Alumni Profiles -- D. Matthew Coleman

D. Matthew Coleman (2005 M.S.)
Reinsurance Analyst
Citadel Investment Group, L.L.C.


I received my M.S. degree in Meteorology from Penn State in May ’05. Since that time, I have been working at Citadel Investment Group, L.L.C., which is a hedge fund based in Chicago, Illinois. A hedge fund is a private investment fund that trades and invests in various assets such as securities (e.g. stocks), commodities (e.g. oil, wheat, gold), currency, and derivatives on behalf of a select group of investors. Hedge funds constantly manage their risk to unforeseen events, including weather events, which is why a hedge fund may employ a meteorologist. The meteorology team at Citadel has the responsibility of communicating weather forecasts and analyses—as well as the uncertainty surrounding such weather information—to various decision makers such as risk managers and financial traders.


Citadel is a multi-strategy hedge fund, and one of its investment strategies includes investing in energy commodities. Energy commodities such as oil, natural gas, and electricity are bought and sold daily. Weather can be a fundamental driver of both energy supply and demand, and ultimately energy prices. For example, a hurricane in the Gulf of Mexico can damage offshore oil rigs, disrupting the supply of oil to the United States. Or, consider an exceptionally cold winter that causes homes and businesses to use more energy to heat their internal space, thereby increasing the overall demand for natural gas. Citadel’s meteorology team has the responsibility of monitoring and forecasting such weather events to help the Energy group manage its risk.


 

 



D. Matthew Coleman

Reinsurance Analyst

Citadel Investment Group, L.L.C.

 

Please contact Lynn Persing (persing@ems.psu.edu) in the Department of Meteorology if you are interested in contacting this alumnus.

 


Citadel also invests in Bermuda-based reinsurance companies, which are also susceptible to weather. Reinsurance is essentially insurance for insurance companies—insurance companies often purchase reinsurance to protect themselves from low-probability, high-loss events such as natural catastrophes (e.g. hurricanes, earthquakes, winter storms). Citadel’s Reinsurance Quantitative Research group, of which I am a part, assists Citadel in quantifying and understanding the financial impact that natural catastrophes can have on the Bermuda-based reinsurance companies. As a reinsurance analyst, my primary responsibilities include: analyzing the likelihood that natural catastrophes may cause financial losses to the reinsurance companies and insurance industry; running licensed catastrophe models to better understand the insured loss that natural catastrophes could cause in a particular geographic region; and providing firm-wide natural catastrophe updates to all of Citadel’s business units.

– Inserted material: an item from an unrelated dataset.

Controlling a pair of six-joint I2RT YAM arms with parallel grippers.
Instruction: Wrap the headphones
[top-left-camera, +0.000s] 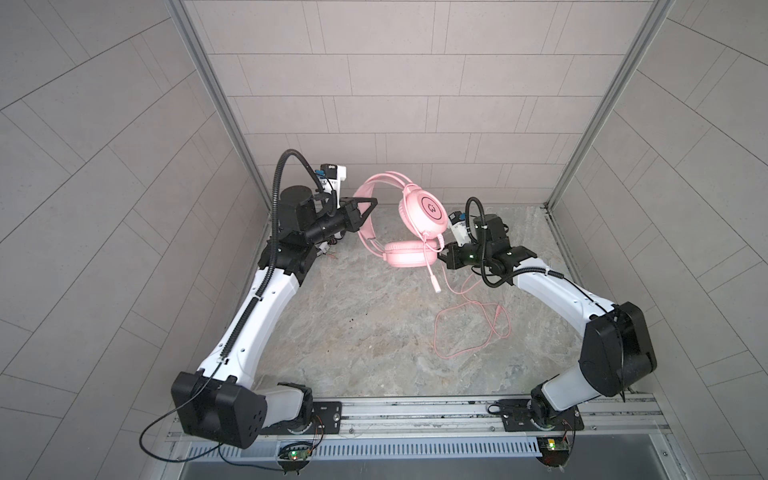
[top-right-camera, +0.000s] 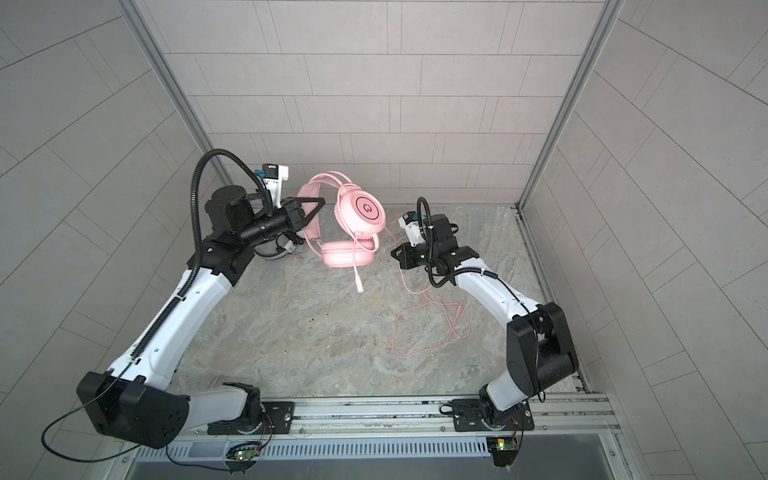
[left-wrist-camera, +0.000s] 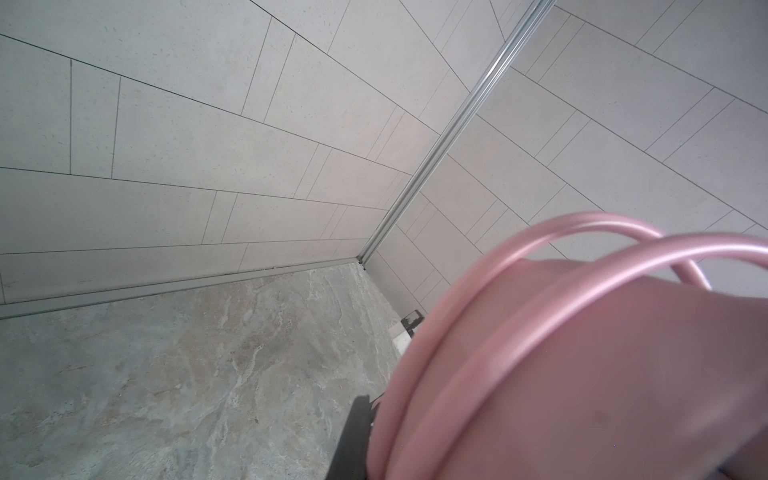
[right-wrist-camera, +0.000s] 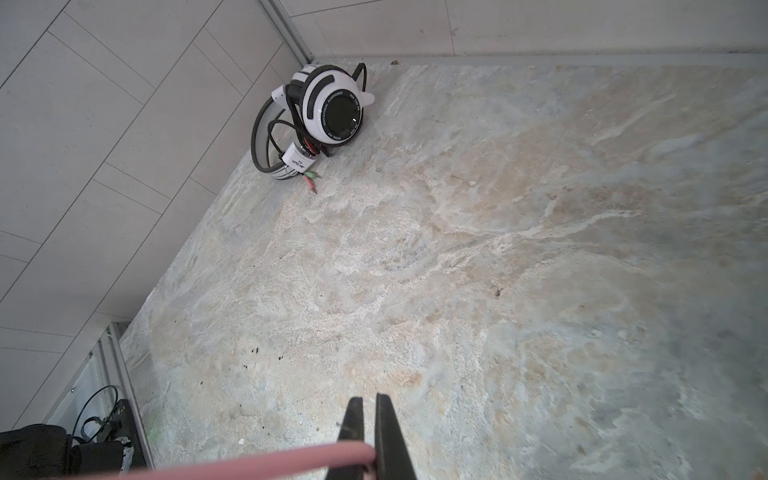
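Though half-hidden overhead, white headset (right-wrist-camera: 332, 110), right-wrist clear

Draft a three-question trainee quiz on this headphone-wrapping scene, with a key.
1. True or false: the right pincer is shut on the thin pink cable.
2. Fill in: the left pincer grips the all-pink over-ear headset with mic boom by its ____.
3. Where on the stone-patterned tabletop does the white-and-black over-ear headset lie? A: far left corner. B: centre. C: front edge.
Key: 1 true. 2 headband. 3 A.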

While in the graduate-level meteorology program at Penn State, I structured an interdisciplinary curriculum that allowed me to focus in Natural Catastrophe Risk Management. In addition to taking the required graduate-level meteorology courses, I also took classes in finance, risk management, geosciences, probability and statistics, and insurance. My thesis work explored the potential use and value of seasonal hurricane forecasts to the reinsurance industry.


Prior to attending Penn State, I graduated from the University of Virginia (May ’03) with B.S. degrees in both Chemistry and Environment Sciences. I also spent three summers in Boulder, Colorado, as a research protégé in the Significant Opportunities in Atmospheric Research and Science (SOARS) program.